Nie wiem ile czasu minęło od kiedy weszłam do lasu. Szczerze mówiąc, mogła minąć cała wieczność- bo tak się właśnie czuję.

Nie wiem dokąd zmierzam. W którym kierunku. Czy bardzo zapuściłam się od wioski, czy może kręcę się w kółko. Jak na razie nic dziwnego nie spotkałam. Żadnych wilkołaków i wampirów.

A co najważniejsze, nie słyszę już tego wycia. Dlatego zadaję sobie pytanie- co się stało z tym wilkiem?

Ale gorzej brzmi pytanie, co będzie ze mną? Zgubiłam się na dobre w wielkim lesie.
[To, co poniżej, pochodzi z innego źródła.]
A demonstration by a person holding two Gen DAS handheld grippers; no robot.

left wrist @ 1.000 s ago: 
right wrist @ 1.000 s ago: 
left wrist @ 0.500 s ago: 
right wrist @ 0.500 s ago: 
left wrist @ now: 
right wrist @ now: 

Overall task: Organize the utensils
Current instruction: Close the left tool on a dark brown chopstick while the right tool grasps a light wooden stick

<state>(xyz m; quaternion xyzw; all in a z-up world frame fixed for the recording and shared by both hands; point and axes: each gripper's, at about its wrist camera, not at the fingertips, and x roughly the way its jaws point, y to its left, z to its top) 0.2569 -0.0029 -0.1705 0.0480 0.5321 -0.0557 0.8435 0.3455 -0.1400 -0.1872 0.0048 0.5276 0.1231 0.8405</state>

I nie wiem co z sobą zrobić.

Nagle dostrzegłam niewyraźną postać w krzakach, a właściwie nie postać a psa. To musiał być ten wilk którego słyszałam!

Powoli podeszłam do niego. Musiał mnie wyczuć bo podniósł łeb i na mnie spojrzał. Miał strach w oczach.

-Spokojnie...-wyszeptałam i uniosłam rękę ku górze by go uspokoić - nic ci nie zrobię, chcę pomóc....

Wilk wyraźnie się uspokoił, ponieważ pozwolił mi do siebie podejść.

Kiedy byłam wystarczająco blisko uklękłam przy nim i obejrzałam ranę. Były to ślady pazurów na brzuchu. Nie wydaje mi się, że to zrobił inny wilk... A może po prostu ja się nie znam?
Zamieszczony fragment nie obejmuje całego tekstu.